What you are asked to do —
Each line of the data must be written out again verbatim; no image belongs in the copy.

Stored data —

+++

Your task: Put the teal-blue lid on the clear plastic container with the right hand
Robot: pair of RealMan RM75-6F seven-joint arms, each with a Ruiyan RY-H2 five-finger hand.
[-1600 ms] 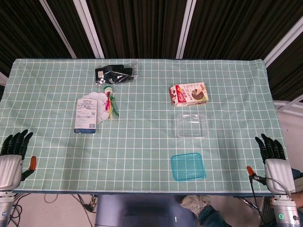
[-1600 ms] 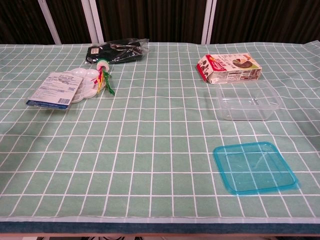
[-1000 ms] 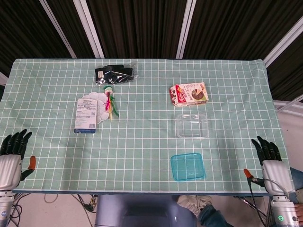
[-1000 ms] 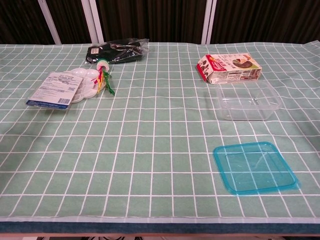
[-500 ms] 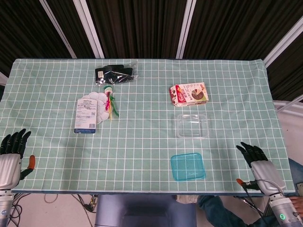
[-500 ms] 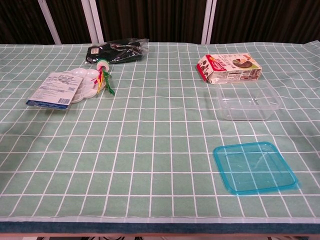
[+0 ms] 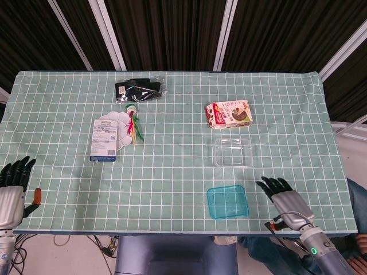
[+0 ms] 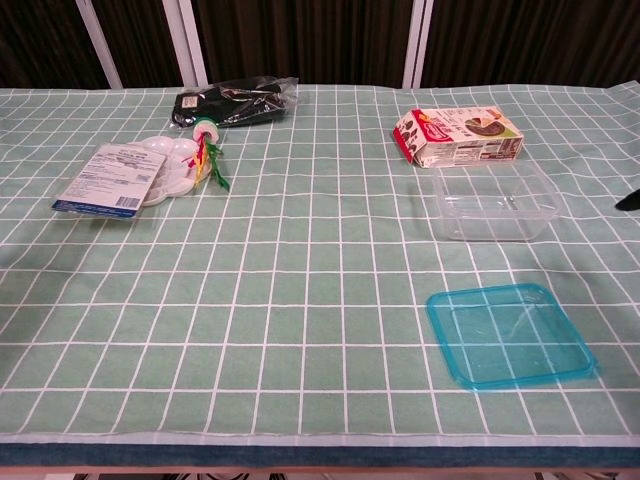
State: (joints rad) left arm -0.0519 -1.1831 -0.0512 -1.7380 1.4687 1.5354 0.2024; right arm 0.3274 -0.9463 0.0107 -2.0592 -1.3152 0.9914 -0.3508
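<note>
The teal-blue lid (image 7: 227,201) (image 8: 509,334) lies flat near the table's front edge. Just behind it stands the clear plastic container (image 7: 233,152) (image 8: 495,202), uncovered and with nothing inside. My right hand (image 7: 284,196) hovers over the front right of the table, to the right of the lid and apart from it, fingers spread and holding nothing. In the chest view only a dark fingertip (image 8: 630,199) shows at the right edge. My left hand (image 7: 11,189) sits off the table's front left corner, fingers extended, holding nothing.
A red-and-white snack box (image 7: 229,113) (image 8: 456,136) lies behind the container. On the left are a white paint palette with a labelled card (image 7: 107,137) (image 8: 120,176), a bundle of coloured sticks (image 7: 134,122) and a black packet (image 7: 139,89) (image 8: 233,101).
My right hand has swung from beyond the table's right front corner leftward over the cloth, closer to the lid. The left hand, lid and container have not moved.
</note>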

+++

Answer box —
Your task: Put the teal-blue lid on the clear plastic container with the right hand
Robot: pair of RealMan RM75-6F seven-joint arms, each with a Ruiyan RY-H2 five-finger hand.
[-1600 ms] 
[-1600 ms] 
[-1000 ms] 
[-1000 ms] 
[-500 ms] 
[-500 ms] 
[+0 ms] 
[+0 ms] 
State: (joints rad) left arm -0.0519 -1.1831 -0.0512 -1.7380 1.4687 1.5354 0.2024; right arm 0.3274 -0.9463 0.0107 -2.0592 -1.3152 0.9914 -0.3508
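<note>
The teal-blue lid (image 7: 227,201) (image 8: 509,334) lies flat near the table's front edge. Just behind it stands the clear plastic container (image 7: 233,152) (image 8: 495,202), uncovered and with nothing inside. My right hand (image 7: 284,196) hovers over the front right of the table, to the right of the lid and apart from it, fingers spread and holding nothing. In the chest view only a dark fingertip (image 8: 630,199) shows at the right edge. My left hand (image 7: 11,189) sits off the table's front left corner, fingers extended, holding nothing.
A red-and-white snack box (image 7: 229,113) (image 8: 456,136) lies behind the container. On the left are a white paint palette with a labelled card (image 7: 107,137) (image 8: 120,176), a bundle of coloured sticks (image 7: 134,122) and a black packet (image 7: 139,89) (image 8: 233,101).
My right hand has swung from beyond the table's right front corner leftward over the cloth, closer to the lid. The left hand, lid and container have not moved.
</note>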

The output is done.